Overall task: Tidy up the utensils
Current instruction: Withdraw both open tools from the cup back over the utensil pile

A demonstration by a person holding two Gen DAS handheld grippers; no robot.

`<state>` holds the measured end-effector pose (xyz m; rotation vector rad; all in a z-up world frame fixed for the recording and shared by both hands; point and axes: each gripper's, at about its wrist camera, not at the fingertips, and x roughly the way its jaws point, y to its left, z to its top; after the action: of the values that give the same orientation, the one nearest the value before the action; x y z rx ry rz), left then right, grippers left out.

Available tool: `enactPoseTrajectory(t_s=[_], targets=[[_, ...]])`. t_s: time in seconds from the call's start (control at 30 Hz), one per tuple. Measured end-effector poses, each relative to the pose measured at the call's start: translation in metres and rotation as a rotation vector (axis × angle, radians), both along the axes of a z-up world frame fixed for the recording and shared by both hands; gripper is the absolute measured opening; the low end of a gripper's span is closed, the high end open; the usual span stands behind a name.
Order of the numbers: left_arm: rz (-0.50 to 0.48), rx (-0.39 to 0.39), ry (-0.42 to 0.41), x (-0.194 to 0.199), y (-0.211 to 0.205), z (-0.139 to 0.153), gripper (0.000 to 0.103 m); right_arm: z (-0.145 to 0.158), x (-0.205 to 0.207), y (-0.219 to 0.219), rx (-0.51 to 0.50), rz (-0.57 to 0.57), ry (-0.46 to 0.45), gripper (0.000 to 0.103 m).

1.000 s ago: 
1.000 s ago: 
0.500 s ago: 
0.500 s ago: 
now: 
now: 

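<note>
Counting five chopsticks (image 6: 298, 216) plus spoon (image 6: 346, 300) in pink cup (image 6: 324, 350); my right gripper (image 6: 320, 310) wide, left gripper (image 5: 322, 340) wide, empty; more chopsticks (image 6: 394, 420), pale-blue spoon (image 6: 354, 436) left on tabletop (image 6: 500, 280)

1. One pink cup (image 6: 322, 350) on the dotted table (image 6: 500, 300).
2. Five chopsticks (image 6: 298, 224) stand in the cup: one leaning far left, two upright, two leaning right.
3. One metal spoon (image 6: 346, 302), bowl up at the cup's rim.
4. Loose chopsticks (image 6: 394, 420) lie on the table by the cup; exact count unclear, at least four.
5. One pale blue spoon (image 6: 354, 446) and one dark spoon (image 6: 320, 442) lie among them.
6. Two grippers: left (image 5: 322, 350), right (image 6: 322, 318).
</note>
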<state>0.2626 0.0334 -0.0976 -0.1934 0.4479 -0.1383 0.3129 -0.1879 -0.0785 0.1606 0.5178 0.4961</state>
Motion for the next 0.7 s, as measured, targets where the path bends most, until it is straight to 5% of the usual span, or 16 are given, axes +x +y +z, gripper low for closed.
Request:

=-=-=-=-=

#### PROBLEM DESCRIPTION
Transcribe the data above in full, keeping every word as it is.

#### TASK RESPONSE
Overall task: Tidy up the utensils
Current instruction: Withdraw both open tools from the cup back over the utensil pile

A demonstration by a person holding two Gen DAS handheld grippers; no robot.

`<state>` holds the measured end-effector pose (xyz m; rotation vector rad; all in a z-up world frame fixed for the recording and shared by both hands; point and axes: each gripper's, at about its wrist camera, not at the fingertips, and x roughly the way its jaws point, y to its left, z to its top; after the action: of the values that give the same orientation, the one nearest the value before the action; x y z rx ry rz), left then right, grippers left out.

Available tool: `enactPoseTrajectory(t_s=[_], targets=[[_, ...]])`. t_s: time in seconds from the call's start (control at 30 Hz), one per tuple. Measured end-effector poses, each relative to the pose measured at the call's start: translation in metres and rotation as a rotation vector (axis × angle, radians), both along the axes of a z-up world frame fixed for the recording and shared by both hands; gripper is the absolute measured opening; the low end of a gripper's span is closed, the high end open; the usual span stands behind a name.
Order of the numbers: left_arm: rz (-0.50 to 0.48), rx (-0.39 to 0.39), ry (-0.42 to 0.41), x (-0.194 to 0.199), y (-0.211 to 0.205), z (-0.139 to 0.153), gripper (0.000 to 0.103 m); right_arm: z (-0.145 to 0.158), x (-0.205 to 0.207), y (-0.219 to 0.219), rx (-0.51 to 0.50), rz (-0.57 to 0.57), ry (-0.46 to 0.45), gripper (0.000 to 0.103 m).

1.000 s ago: 
1.000 s ago: 
0.500 s ago: 
0.500 s ago: 
now: 
now: 

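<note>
Counting five chopsticks (image 6: 298, 216) plus spoon (image 6: 346, 300) in pink cup (image 6: 324, 350); my right gripper (image 6: 320, 310) wide, left gripper (image 5: 322, 340) wide, empty; more chopsticks (image 6: 394, 420), pale-blue spoon (image 6: 354, 436) left on tabletop (image 6: 500, 280)

1. One pink cup (image 6: 322, 350) on the dotted table (image 6: 500, 300).
2. Five chopsticks (image 6: 298, 224) stand in the cup: one leaning far left, two upright, two leaning right.
3. One metal spoon (image 6: 346, 302), bowl up at the cup's rim.
4. Loose chopsticks (image 6: 394, 420) lie on the table by the cup; exact count unclear, at least four.
5. One pale blue spoon (image 6: 354, 446) and one dark spoon (image 6: 320, 442) lie among them.
6. Two grippers: left (image 5: 322, 350), right (image 6: 322, 318).
</note>
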<state>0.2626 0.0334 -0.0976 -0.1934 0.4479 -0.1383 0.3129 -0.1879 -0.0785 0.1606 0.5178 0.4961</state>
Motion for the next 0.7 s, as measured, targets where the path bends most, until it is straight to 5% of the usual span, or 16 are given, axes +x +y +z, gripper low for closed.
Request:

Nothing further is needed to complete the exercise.